*** Block opens ***
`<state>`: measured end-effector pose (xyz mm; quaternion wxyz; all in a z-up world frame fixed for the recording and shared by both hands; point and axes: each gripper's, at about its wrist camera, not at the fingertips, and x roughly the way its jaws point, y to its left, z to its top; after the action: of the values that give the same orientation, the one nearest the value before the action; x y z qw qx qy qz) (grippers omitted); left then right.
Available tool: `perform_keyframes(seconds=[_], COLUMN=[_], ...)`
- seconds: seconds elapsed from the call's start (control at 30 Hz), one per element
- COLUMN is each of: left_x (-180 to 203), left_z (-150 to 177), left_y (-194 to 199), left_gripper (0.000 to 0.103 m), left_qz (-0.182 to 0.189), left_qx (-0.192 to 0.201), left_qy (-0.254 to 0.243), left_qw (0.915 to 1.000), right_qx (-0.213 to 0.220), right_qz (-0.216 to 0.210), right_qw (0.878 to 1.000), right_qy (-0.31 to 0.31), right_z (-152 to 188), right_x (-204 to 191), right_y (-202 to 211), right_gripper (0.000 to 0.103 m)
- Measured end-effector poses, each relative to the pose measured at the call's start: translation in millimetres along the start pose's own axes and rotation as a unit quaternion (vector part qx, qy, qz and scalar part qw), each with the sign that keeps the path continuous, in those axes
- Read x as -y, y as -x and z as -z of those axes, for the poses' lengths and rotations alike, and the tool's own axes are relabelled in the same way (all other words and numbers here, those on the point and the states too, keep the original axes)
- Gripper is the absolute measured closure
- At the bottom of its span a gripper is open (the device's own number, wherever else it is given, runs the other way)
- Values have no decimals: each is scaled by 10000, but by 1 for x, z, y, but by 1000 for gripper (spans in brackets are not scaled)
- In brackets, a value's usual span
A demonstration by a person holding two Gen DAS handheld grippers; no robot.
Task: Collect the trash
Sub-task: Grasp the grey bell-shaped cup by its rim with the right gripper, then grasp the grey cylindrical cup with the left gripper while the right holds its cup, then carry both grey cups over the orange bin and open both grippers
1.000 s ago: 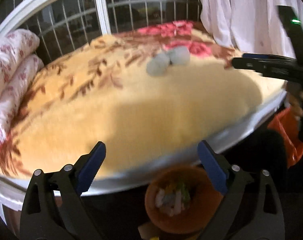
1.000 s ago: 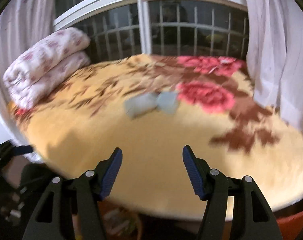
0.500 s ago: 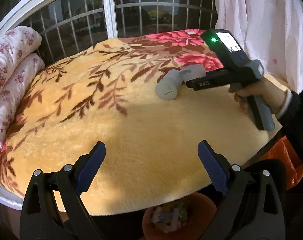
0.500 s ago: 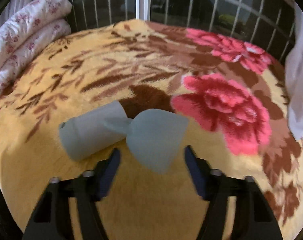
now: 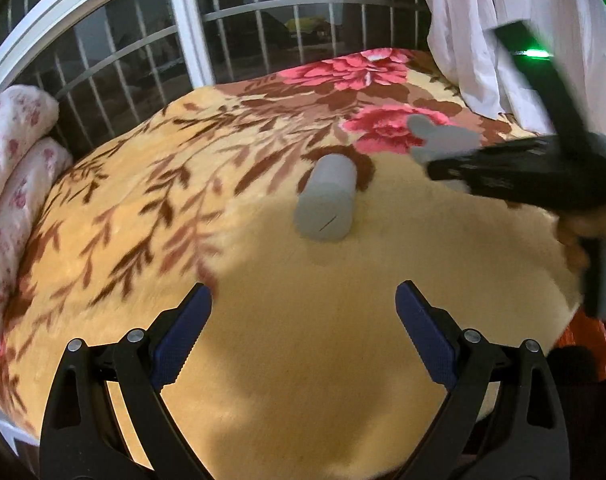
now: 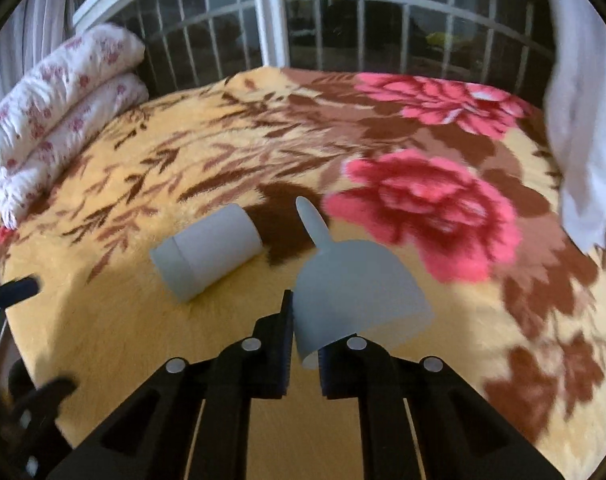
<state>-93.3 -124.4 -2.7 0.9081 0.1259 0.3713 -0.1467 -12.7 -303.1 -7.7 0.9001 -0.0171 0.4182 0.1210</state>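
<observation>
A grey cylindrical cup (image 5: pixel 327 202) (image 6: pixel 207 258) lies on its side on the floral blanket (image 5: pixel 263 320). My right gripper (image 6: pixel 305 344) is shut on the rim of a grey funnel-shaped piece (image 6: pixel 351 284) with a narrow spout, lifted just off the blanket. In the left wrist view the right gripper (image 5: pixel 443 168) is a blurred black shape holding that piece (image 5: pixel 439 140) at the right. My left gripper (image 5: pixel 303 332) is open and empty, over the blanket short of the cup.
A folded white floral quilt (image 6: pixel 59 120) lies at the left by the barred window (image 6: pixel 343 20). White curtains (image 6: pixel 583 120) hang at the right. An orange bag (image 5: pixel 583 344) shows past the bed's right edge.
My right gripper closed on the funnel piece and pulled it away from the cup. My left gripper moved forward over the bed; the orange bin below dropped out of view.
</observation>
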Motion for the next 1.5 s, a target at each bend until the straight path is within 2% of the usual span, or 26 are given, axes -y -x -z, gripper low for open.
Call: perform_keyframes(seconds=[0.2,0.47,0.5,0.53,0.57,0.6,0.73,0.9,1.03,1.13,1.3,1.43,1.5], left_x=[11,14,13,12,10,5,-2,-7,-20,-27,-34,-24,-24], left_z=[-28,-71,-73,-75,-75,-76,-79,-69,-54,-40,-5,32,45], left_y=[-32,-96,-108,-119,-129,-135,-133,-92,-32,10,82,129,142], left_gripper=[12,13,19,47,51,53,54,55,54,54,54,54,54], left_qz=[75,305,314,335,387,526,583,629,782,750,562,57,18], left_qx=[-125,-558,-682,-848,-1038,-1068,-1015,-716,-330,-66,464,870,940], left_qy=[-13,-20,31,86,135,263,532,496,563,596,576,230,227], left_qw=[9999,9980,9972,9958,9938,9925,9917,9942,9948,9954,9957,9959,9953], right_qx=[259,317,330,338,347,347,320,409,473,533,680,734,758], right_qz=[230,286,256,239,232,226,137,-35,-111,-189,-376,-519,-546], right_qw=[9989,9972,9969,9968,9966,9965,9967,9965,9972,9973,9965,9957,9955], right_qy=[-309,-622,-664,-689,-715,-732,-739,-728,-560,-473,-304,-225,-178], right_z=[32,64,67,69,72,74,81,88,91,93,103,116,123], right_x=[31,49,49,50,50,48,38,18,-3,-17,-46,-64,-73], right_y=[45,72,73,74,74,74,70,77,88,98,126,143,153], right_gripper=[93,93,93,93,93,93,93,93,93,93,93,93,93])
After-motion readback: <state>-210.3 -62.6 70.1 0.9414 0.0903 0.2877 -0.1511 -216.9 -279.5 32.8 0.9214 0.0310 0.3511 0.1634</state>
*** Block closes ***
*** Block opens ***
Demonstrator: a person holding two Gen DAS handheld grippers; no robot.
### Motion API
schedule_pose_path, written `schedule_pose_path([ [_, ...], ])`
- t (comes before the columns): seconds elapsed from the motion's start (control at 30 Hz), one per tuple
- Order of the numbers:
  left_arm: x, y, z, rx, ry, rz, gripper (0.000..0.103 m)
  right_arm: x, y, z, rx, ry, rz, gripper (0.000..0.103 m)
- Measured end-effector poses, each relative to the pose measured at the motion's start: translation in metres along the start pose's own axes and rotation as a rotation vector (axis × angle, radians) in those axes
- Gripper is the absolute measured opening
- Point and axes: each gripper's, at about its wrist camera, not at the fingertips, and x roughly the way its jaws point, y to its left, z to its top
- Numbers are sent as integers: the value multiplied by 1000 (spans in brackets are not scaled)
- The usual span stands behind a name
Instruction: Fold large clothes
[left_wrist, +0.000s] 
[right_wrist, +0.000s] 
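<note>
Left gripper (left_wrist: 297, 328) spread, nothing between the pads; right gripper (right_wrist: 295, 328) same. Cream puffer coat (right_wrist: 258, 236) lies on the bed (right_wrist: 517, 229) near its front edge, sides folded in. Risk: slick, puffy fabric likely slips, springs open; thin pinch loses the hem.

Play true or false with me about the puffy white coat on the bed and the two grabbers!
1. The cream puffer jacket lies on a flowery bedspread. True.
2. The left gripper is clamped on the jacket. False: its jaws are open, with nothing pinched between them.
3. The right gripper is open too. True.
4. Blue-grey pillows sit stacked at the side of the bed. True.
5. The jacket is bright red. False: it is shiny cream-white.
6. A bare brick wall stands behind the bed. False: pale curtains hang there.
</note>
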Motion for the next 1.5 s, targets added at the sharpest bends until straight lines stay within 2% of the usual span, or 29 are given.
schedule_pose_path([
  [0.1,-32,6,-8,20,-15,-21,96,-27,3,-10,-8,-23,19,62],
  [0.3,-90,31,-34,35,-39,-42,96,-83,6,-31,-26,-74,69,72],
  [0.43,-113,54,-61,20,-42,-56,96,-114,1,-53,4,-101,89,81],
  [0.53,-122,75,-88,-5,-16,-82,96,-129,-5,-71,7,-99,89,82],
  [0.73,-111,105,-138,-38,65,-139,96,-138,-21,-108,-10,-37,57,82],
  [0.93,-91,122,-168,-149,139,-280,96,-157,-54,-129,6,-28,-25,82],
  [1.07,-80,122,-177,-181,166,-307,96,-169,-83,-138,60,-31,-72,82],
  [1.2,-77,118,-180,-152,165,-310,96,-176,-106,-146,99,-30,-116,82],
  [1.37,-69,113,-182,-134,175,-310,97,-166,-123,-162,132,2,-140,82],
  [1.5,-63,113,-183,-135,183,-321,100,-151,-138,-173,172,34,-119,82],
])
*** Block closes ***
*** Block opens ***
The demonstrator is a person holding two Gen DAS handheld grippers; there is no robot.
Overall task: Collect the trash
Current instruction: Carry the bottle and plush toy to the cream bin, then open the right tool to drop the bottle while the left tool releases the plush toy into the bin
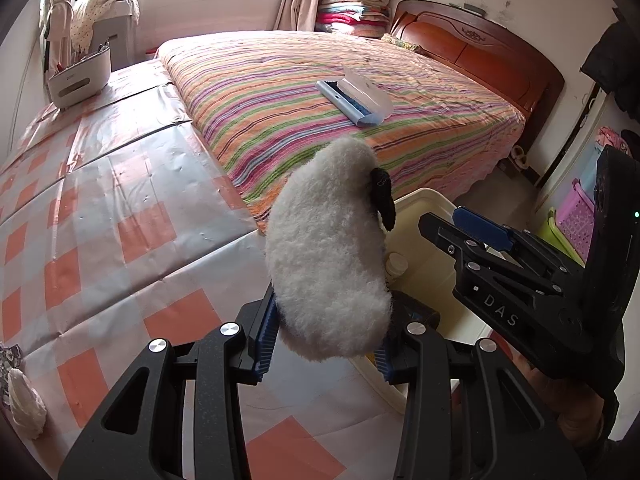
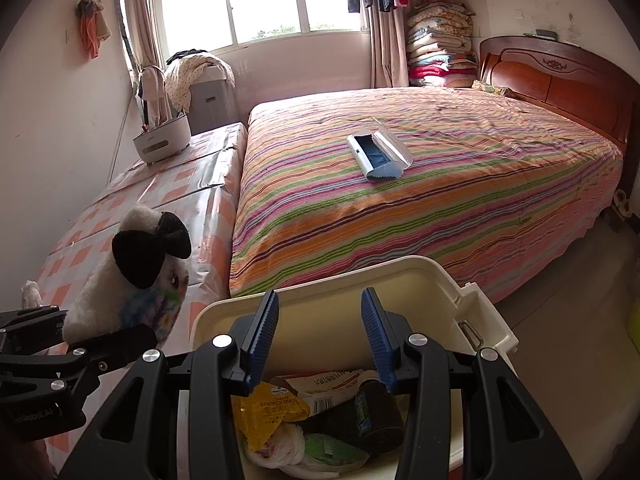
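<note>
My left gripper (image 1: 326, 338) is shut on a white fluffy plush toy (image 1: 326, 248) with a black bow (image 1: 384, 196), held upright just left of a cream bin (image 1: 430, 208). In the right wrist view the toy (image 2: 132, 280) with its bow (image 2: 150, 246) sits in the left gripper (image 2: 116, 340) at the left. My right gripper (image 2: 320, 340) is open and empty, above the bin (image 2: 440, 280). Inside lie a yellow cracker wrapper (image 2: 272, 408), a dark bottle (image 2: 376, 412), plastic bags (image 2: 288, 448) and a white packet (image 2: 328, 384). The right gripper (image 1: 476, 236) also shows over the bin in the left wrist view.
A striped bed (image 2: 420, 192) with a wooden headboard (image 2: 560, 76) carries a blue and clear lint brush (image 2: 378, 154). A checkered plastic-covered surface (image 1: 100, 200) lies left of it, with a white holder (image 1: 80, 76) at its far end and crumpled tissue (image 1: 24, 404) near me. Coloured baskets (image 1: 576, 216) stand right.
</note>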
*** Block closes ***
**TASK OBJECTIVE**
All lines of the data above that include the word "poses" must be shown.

**RESULT OF THIS EXERCISE**
- Measured end-effector poses, each relative to the pose measured at the call's start: translation in millimetres along the start pose's own axes and rotation as a unit quaternion (vector part qx, qy, qz and scalar part qw), each with the sign that keeps the path continuous, in those axes
- Read x as -y, y as -x and z as -z of those axes, for the poses' lengths and rotations alike, and the tool's own axes are relabelled in the same way (all other words and numbers here, those on the point and the states too, keep the original axes)
- Measured end-effector poses, each relative to the pose measured at the motion's start: translation in metres along the start pose's own axes and rotation as a rotation vector (axis × angle, radians) in those axes

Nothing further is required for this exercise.